* _What this task involves_: The result should be the listing below, restated exactly, with its pictures left out.

* _Collected material_:

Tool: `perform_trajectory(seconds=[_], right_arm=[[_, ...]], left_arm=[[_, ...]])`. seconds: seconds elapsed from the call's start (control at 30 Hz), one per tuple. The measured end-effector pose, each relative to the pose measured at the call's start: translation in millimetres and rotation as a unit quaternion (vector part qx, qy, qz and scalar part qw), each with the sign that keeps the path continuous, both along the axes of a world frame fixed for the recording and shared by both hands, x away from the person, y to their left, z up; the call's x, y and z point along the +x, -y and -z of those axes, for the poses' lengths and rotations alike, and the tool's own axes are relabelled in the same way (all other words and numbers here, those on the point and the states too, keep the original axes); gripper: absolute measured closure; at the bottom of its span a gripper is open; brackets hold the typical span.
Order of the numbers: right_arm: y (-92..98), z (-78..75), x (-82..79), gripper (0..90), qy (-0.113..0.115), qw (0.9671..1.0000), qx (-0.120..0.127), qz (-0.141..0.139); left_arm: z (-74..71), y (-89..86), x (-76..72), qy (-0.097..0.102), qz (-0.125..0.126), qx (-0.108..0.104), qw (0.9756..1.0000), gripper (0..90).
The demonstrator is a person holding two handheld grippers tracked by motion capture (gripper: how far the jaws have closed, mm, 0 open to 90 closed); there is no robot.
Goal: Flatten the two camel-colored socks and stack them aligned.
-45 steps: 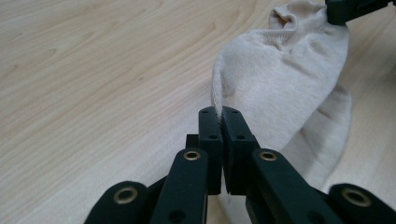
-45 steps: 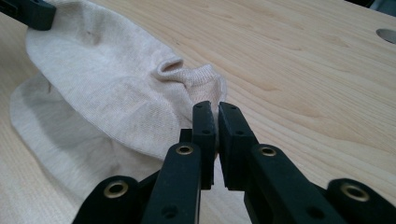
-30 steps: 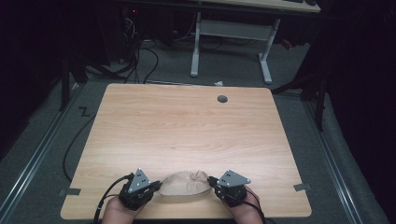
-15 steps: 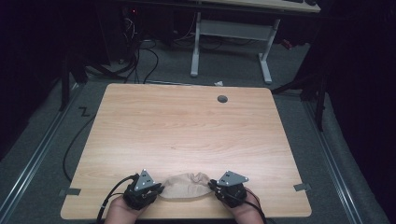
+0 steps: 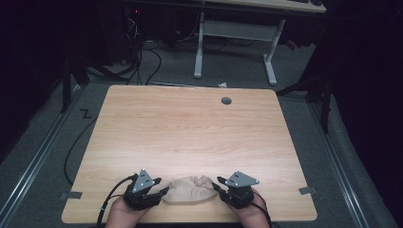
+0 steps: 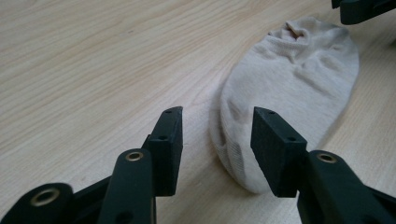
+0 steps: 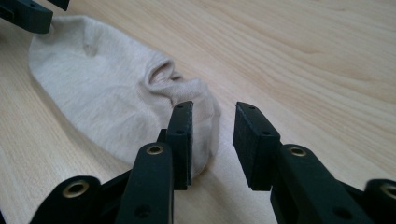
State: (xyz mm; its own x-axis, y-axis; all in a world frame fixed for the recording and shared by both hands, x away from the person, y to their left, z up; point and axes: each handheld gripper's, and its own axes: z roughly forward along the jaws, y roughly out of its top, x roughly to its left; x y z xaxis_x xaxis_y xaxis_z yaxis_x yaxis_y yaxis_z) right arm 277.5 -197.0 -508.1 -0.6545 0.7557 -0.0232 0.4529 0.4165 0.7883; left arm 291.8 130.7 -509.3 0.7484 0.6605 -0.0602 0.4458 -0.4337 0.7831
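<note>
A beige low-cut sock lies flat near the table's front edge, between my two grippers. My left gripper stands open at the sock's left end; in the left gripper view the sock has its rounded end just inside the open jaws of the left gripper. My right gripper is open at the sock's right end; in the right gripper view the sock shows its cuff opening, with its edge reaching between the jaws of the right gripper. Neither gripper holds anything.
The wooden table has a round cable hole at its far edge. Beyond it stand a white desk frame and cables on the floor. Tape marks sit at the front corners.
Both grippers have drawn back slightly toward the front edge and apart, and the sock now lies more stretched out and flatter between them.
</note>
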Motion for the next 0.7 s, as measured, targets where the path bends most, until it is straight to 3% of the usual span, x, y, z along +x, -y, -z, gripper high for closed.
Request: perform_trajectory(seconds=[0.23, 0.43, 0.5, 0.6, 0.7], right_arm=[[5.0, -3.3, 10.4, 65.4, 0.023, 0.9995, 0.005, 0.022], [17.0, -5.9, 27.5, 65.5, 0.046, 0.9970, 0.003, 0.061], [23.0, -7.0, 35.3, 65.8, 0.051, 0.9958, -0.001, 0.077], [33.4, -8.5, 46.6, 66.0, 0.051, 0.9938, 0.002, 0.099], [46.7, -8.8, 59.0, 65.3, 0.054, 0.9901, 0.006, 0.129]], left_arm=[[-4.1, -13.1, 14.3, 0.025, -0.023, -0.006, 0.9994, 50.8], [-3.1, -39.3, 33.8, 0.032, -0.063, -0.008, 0.9975, 49.1], [-3.1, -47.8, 40.2, 0.034, -0.077, -0.012, 0.9964, 48.5], [-3.3, -61.7, 51.3, 0.049, -0.108, -0.001, 0.9929, 48.0], [-1.6, -76.2, 64.2, 0.051, -0.136, 0.008, 0.9894, 47.6]])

* _Written solution_:
Tool: `perform_trajectory(seconds=[_], right_arm=[[_, ...]], left_arm=[[_, ...]])`. seconds: seconds elapsed from the call's start (control at 30 Hz), one per tuple. The measured end-effector pose, each relative to the pose measured at the call's start: translation in millimetres and rotation as a unit quaternion (vector part qx, qy, qz and scalar part qw), each with the sign that keeps the path continuous, both along the axes of a world frame fixed for the recording and shared by both hands, x away from the person, y to their left, z up; the call's x, y and z point along the +x, -y and -z of those axes, for the poses' lengths and rotations alike, and the tool's own axes are relabelled in the same way (all other words and numbers here, those on the point and the states too, keep the original axes); gripper: absolute measured closure; at the bottom of its span a gripper is open; brackets hold the typical span.
Order of the numbers: right_arm: y (-92..98), z (-78..75), x (-82..79), gripper (0..90), qy (-0.113..0.115), qw (0.9671..1.0000), qx (-0.120..0.127), qz (-0.141..0.139); left_arm: z (-74..71), y (-89..86), x (-76..72), qy (-0.097..0.102), qz (-0.125..0.126), qx (-0.108..0.104), qw (0.9756..1.0000), gripper (0..90).
The demonstrator is a person holding two handheld grippers tracked by motion capture (gripper: how far the jaws have closed, mm, 0 open to 90 closed); there is no robot.
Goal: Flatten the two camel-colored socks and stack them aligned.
-45 steps: 
-45 steps: 
-30 steps: 
-15 steps: 
+0 steps: 
+0 steps: 
+0 steps: 
State: (xyz mm; its own x-axis, y-axis; all in a world frame fixed for the recording and shared by both hands, x away from the person, y to their left, z up; point and axes: each handheld gripper's, and its own axes: z roughly forward along the jaws, y roughly out of its top, x roughly to its left; x y z xaxis_x xaxis_y xaxis_z yaxis_x yaxis_y yaxis_z) right arm 277.5 -197.0 -508.1 -0.6545 0.7557 -0.0232 0.4529 0.4165 0.7883; left arm 291.8 130.7 -509.3 0.7484 0.6605 -0.0602 0.4458 -0.4337 0.7831
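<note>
A beige low-cut sock lies flat near the table's front edge, between my two grippers. My left gripper stands open at the sock's left end; in the left gripper view the sock has its rounded end just inside the open jaws of the left gripper. My right gripper is open at the sock's right end; in the right gripper view the sock shows its cuff opening, with its edge reaching between the jaws of the right gripper. Neither gripper holds anything.
The wooden table has a round cable hole at its far edge. Beyond it stand a white desk frame and cables on the floor. Tape marks sit at the front corners.
Both grippers have drawn back slightly toward the front edge and apart, and the sock now lies more stretched out and flatter between them.
</note>
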Motion for the next 0.7 s, as measured, targets where the path bends most, until it is straight to 3% of the usual span, x, y, z along +x, -y, -z, gripper high for closed.
Request: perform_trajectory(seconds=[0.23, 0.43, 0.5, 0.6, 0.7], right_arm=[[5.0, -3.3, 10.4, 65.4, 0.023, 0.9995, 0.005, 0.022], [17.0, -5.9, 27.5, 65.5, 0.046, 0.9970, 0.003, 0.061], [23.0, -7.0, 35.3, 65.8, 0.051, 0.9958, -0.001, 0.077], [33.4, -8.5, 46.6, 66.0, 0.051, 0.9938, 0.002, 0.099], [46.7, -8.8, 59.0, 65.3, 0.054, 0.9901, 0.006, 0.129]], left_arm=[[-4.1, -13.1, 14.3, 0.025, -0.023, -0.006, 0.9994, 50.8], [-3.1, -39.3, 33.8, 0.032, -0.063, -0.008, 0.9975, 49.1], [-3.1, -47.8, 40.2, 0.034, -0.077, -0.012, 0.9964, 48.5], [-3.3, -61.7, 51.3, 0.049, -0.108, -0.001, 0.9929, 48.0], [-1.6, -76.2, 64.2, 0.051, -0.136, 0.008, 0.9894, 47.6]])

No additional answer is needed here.